Vietnam: The Object-Relational Mismatch

I begin by oversimplifying the Vietnam war the way most historians see it today. The Vietnamese were fighting a civil war to unify their country. The United States was engaged in a proxy war with the Soviet Union and communism itself to prevent it from spreading. That is, the Vietnamese saw it as a north/south issue while the U.S. saw it as an east/west issue.

And the whole thing wasn’t worth it. Vietnam is a united communist country today (the Vietcong got what it wanted) without witnessing the spread of communist doctrine throughout Asia beyond China, which became a communist country in 1949 (the U.S. got what it wanted). And yet it spanned nearly 15 years, 3 presidential administrations and over a million casualties (across the U.S., North and South Vietnamese, allies on both sides and military and civilian personnel). The better strategy, ostensibly at any point, would have been to disengage entirely.

Shifting to software development: objects and relations are likewise fundamentally different things. They come from different places with different goals, and neither is wrong or bad. Of course technologies can be stack-ranked within these worlds and you’ll get more mileage using a stack that your team knows, respects and trusts. For us, we believe Postgres is the best-in-class implementation of a relational database (better than say, MySQL or SQL Server). Likewise we like and admire Go, particularly that it doesn’t implement object oriented design goals through inheritance. If you struggle with either your database or programming language I recommend fixing that problem first before solving problems at the intersection, or at least was our trajectory and we’re happy with the results. To flesh out the analogy below is an overview of these “sides”: objects, relations, the differences and problems encountered when they interact with each other.
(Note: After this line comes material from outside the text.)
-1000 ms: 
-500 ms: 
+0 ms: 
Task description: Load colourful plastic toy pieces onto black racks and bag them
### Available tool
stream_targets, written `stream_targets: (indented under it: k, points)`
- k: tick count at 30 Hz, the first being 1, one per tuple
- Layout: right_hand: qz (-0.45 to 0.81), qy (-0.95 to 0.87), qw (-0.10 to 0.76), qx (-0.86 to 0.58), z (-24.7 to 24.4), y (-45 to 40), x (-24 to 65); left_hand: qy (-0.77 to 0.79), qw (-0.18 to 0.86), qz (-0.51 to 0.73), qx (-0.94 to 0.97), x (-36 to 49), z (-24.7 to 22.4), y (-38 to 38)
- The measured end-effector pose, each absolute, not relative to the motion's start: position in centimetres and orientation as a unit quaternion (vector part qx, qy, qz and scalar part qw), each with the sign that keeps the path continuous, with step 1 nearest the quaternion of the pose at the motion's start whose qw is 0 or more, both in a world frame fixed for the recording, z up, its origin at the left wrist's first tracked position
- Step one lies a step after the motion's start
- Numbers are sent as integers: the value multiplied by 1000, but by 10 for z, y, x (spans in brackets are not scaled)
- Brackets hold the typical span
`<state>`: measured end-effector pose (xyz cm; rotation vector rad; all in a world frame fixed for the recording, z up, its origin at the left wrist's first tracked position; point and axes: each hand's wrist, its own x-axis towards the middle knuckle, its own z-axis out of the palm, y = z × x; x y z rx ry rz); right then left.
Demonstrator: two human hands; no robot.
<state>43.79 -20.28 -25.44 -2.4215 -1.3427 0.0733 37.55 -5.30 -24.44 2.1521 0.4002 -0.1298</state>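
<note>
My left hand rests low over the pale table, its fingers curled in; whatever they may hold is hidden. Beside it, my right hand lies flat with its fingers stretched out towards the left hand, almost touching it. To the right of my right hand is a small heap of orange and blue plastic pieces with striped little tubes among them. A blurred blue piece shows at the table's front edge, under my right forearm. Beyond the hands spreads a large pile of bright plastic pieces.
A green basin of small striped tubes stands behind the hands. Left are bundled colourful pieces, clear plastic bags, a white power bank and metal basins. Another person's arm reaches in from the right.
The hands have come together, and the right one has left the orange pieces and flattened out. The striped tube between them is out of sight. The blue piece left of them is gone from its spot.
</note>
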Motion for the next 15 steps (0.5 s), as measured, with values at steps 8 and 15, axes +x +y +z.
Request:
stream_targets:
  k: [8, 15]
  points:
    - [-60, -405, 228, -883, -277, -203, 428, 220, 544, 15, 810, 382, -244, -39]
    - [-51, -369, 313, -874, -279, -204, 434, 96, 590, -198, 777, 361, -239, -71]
Object Orientation Principles

An object oriented system aims to provide:

Identity management: making a separation between the equivalence of state and the objects themselves. Object equivalence occurs when the values of two objects are the same, while identity equivalence occurs when two objects are the same, which is to say, they both point to the same location in memory.
State management: the ability to correlate several primitives into a larger bundle that represents something about the world or problem.
Behaviors: a collection of operations to manipulate said state.
Encapsulation: the ability to define a simplified, exported surface area of the object to the rest of the system thereby hiding unnecessary details.
Polymorphism: the ability to treat different objects homogeneously that can react in similar ways, despite being different things.

Most programming languages achieve these principles with an inheritance model. But it’s worth noting that many highly successful languages are indeed object oriented without inheritance: notably, Go, Erlang and Rust.

Relational Principles

A relational storage engine seeks to normalize data and document facts of the world. SQL provides operations to interact with data built up around set theory to ensure mathematical correctness and achieve properties during the mutability of the data; namely, ACID compliance. SQL operations executed within a transaction are atomic, consistent, isolated and durable. Normalization is typically achieved through proper design, the gold standard being third-normal, or Boyce-Codd, form.

(Some) Differences

These are completely different systems. Some of their differences include:

Objects make sense with aggregated state, while relations seek to fragment it into multiple tables.
Data mutability concerns in the object world are around concerns of accidental overwrite in a concurrent system and protected through encapsulation. Mutability in the relational world requires a transaction to guarantee correctness when state has been altered. There’s less concern to obtain correctness in mutating object state until the data is persisted.
A collection of objects exists to enable behaviors across those objects, while a collection of relations exists to establish facts about the world.

Conceptual Problems

Below is a list of problems that stem from these differences.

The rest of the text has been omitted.